I have been accused by my children of being a “Grammar Nazi.” After years of haranguing, they know better than to end a sentence with a preposition in my presence (and, hopefully, when I am not around). Another of my pet peeves is the common practice of dropping the Oxford comma (aka, the serial comma) in writing. This week, a U.S. Court of Appeals opinion reminded us that using the Oxford comma has legal significance as well.
The Oxford comma is used before the words “and” or “or” in a list of three or more things. Failure to employ it properly can lead to an unintended interpretation. An example of this is noted in an online blog, Grammarly: The sentences “I love my parents, Lady Gaga and Humpty Dumpty” and “I love my parents, Lady Gaga, and Humpty Dumpty” are different. Without a comma, it looks like the parents in question are, in fact, Lady Gaga and Humpty Dumpty.
In O’Connor v. Oakhurst Dairy, the U.S Court of Appeals for the First Circuit ruled that the absence of an Oxford comma in a state overtime law meant that dairy delivery drivers were entitled to overtime pay.

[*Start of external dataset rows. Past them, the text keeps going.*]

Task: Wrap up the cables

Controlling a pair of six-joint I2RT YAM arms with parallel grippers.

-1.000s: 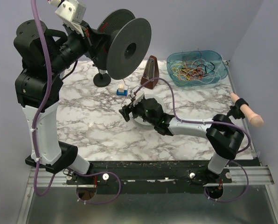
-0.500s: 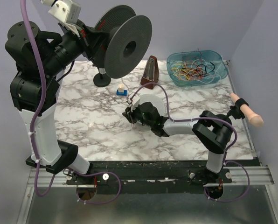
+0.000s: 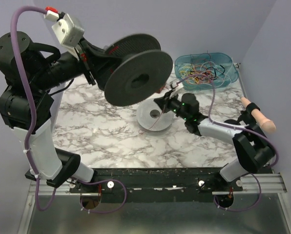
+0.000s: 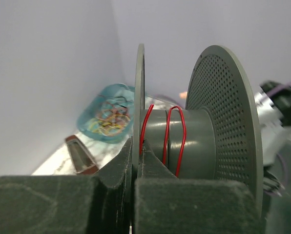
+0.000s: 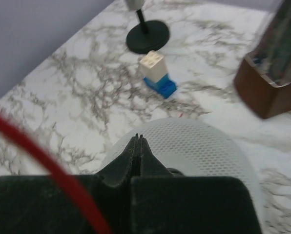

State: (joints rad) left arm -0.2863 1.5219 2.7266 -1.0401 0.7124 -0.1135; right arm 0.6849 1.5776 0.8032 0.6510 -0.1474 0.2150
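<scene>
Left end effector clamped the flange of the grey spool, red cable looped round its hub. Right end effector was pinched shut above a white spool on the desk.

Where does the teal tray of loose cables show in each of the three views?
Top external: teal tray at the table's far right corner.
Left wrist: teal tray left of centre, beyond the left flange of the dark spool.
Right wrist: not in it.
Shared landmark: the marble table, in all three.
</scene>
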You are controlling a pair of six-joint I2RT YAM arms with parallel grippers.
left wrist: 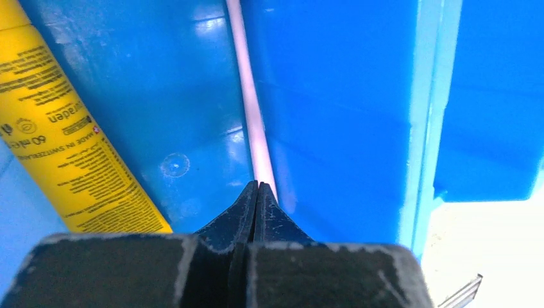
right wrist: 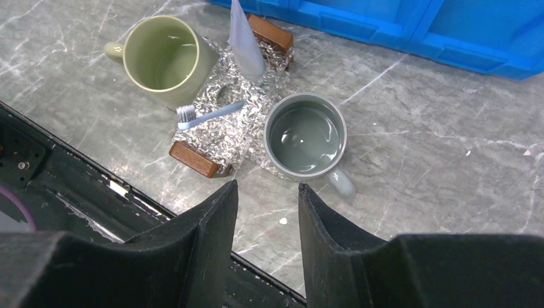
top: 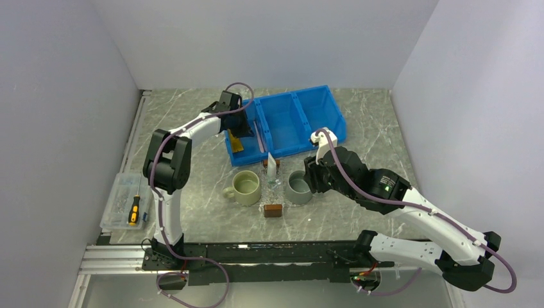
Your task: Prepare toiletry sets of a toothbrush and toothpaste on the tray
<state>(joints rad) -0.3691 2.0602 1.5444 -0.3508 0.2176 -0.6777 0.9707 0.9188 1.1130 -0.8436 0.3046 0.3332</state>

Maine’s overtime law says the following activities do not count for overtime pay:
“The canning, processing, preserving, freezing, drying, marketing, storing, packing for shipment or distribution of:
(1) Agricultural produce;
(2) Meat and fish products; and
(3) Perishable foods.
Note that there is no comma after “shipment.” In denying overtime to the drivers, the employer argued that the distribution activities are exempt from overtime compensation. However, the Court sided with the drivers, finding that the absence of the Oxford comma meant that “distribution” modified “packing” in the law, and therefore the drivers were not exempt from overtime compensation. The drivers’ case was also helped by a legislative construction principle that ambiguities in laws are construed liberally in order to accomplish their remedial purpose.
This case serves as a reminder that good grammar matters under the law, as well as under the roof of a pedantic parent. Like the overtime law at issue here, your contracts, employee manuals, and other legal documents require precision, so having a pedantic lawyer drafting them is a good idea.